On the opposite side of the scale, although many cats are finicky and many of them won't bother eating dog food, some will. The occasional time it happens it's probably not a big deal but you would not want to let it happen often. In particular, cat food has taurine which cats need to stay healthy. Dog food has no taurine so a cat eating dog food instead of its own food is obviously missing taurine in its diet. When cats are deprived of taurine for an extended period they can develop heart problems and other serious health issues.

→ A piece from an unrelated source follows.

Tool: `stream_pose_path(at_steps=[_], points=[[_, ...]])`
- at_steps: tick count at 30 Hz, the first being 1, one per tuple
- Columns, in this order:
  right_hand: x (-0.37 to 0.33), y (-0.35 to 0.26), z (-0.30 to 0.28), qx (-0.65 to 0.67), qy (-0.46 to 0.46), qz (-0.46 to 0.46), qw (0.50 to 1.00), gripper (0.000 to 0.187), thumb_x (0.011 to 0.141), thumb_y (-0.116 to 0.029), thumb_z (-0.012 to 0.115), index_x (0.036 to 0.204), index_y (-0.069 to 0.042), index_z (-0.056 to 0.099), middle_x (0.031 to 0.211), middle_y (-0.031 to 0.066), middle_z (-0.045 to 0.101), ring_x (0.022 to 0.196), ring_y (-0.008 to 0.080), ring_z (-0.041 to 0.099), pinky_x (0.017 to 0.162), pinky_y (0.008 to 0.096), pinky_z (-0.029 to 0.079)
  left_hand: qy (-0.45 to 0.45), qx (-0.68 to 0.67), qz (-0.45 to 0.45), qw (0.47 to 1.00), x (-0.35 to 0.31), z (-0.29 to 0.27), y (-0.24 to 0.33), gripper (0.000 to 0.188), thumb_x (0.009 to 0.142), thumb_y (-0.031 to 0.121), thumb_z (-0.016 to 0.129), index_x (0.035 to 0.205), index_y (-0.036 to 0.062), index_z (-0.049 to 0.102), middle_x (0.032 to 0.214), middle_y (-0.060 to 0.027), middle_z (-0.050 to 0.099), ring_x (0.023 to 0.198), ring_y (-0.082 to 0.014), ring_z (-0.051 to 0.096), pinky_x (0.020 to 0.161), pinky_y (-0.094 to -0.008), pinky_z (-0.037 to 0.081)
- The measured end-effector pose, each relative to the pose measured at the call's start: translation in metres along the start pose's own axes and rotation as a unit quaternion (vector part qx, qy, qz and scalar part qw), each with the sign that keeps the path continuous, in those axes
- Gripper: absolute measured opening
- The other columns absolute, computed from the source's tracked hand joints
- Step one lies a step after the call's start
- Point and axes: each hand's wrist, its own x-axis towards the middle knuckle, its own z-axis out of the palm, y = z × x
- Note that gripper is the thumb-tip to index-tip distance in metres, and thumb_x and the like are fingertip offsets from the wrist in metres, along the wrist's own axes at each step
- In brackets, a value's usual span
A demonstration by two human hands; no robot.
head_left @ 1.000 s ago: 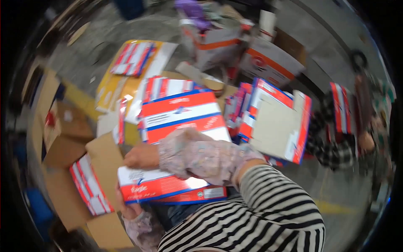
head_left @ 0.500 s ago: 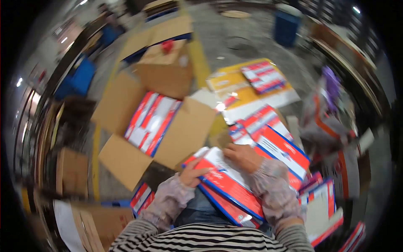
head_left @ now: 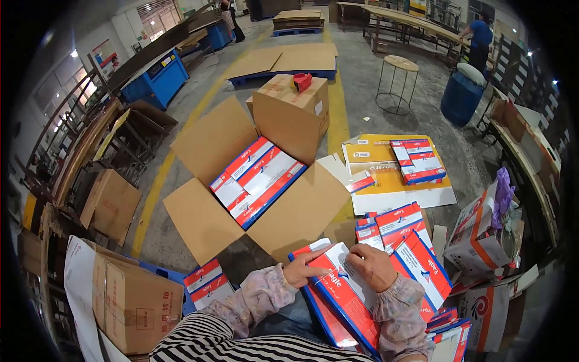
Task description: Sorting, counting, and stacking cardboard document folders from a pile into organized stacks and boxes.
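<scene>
A flat red, white and blue carton lies slanted over my lap, on top of a second similar carton. My left hand grips its left edge, thumb on the upper face. My right hand is closed at its upper right edge, fingers bent and pressed together against it; what lies under the fingertips is hidden. Another such carton rests tilted beside my right wrist. Ahead to the left, an open cardboard box holds several of the same cartons, laid flat.
Behind the open box stands a closed cardboard box with a red tape dispenser on top. A yellow flattened sheet carries more cartons. Brown boxes stand at left. A white and orange box is at right, near a stool.
The view has tilted upward and turned, and the blur has cleared. Both hands stay on the same carton, with the right hand still near its upper end.
</scene>
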Motion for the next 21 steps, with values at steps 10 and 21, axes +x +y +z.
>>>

Especially in households where cats and dogs are left alone for many hours without supervision, there is almost certainly going to be some food theft from either the cat or the dog. Usually the dog wins though and eats loads of cat food. The dog gets too fat and the cat gets too skinny and ill from lack of nutrition. The solution for not allowing your dog to eat cat food and vice versa is to deny them access to each other's food. The harder problem will be to restrict the dog from eating cat food. If you own your own home or feel like purchasing a door for your apartment, you can install a cat flap on a standard sized door. This cat flap will usually be big enough for the cat but too small for the dog to pass through. This will be one of the best solutions possible. Another alternative might be separating the cat and the dog during the day if you have a basement for example. Although this will solve the food problem, some cats and dogs like to hang out together and they won't be able to do that in this situation. You could create an enclosure for the cat's food bowl by using a VERY sturdy cardboard box (probably not recommended for big strong dogs that will destroy the enclosure to get to the food) and then creating an opening large enough for your cat but not your dog. Of course you could create that same enclosure out of scrap wood and that would work. Since cats are great jumpers, you could simply put the food high enough so that the cat can get at it but the dog can't. This solution is good for younger cats but may not be so good for older cats that have trouble with jumping. Finally, most cats don't eat dry food quickly but many tend to eat wet food quickly. Under your direct supervision, twice a day you could try feeding your cat half of its daily ration.

If your cat likes dog food, simply don't leave food out for your dog all day. Dogs are normally fast eaters and you can divide their daily portion into two or three portions just like the example above. Then while watching the action, make sure your dogs eats all the food and take it away if he/she leaves any over. Your dog should quickly learn to eat all the food.

It's always advisable to talk to your veterinarian when changing the way your dog or cat eats. If you have a large deep chested dog for example, some vets suggest smaller portions because that may help reduce the risk of bloat.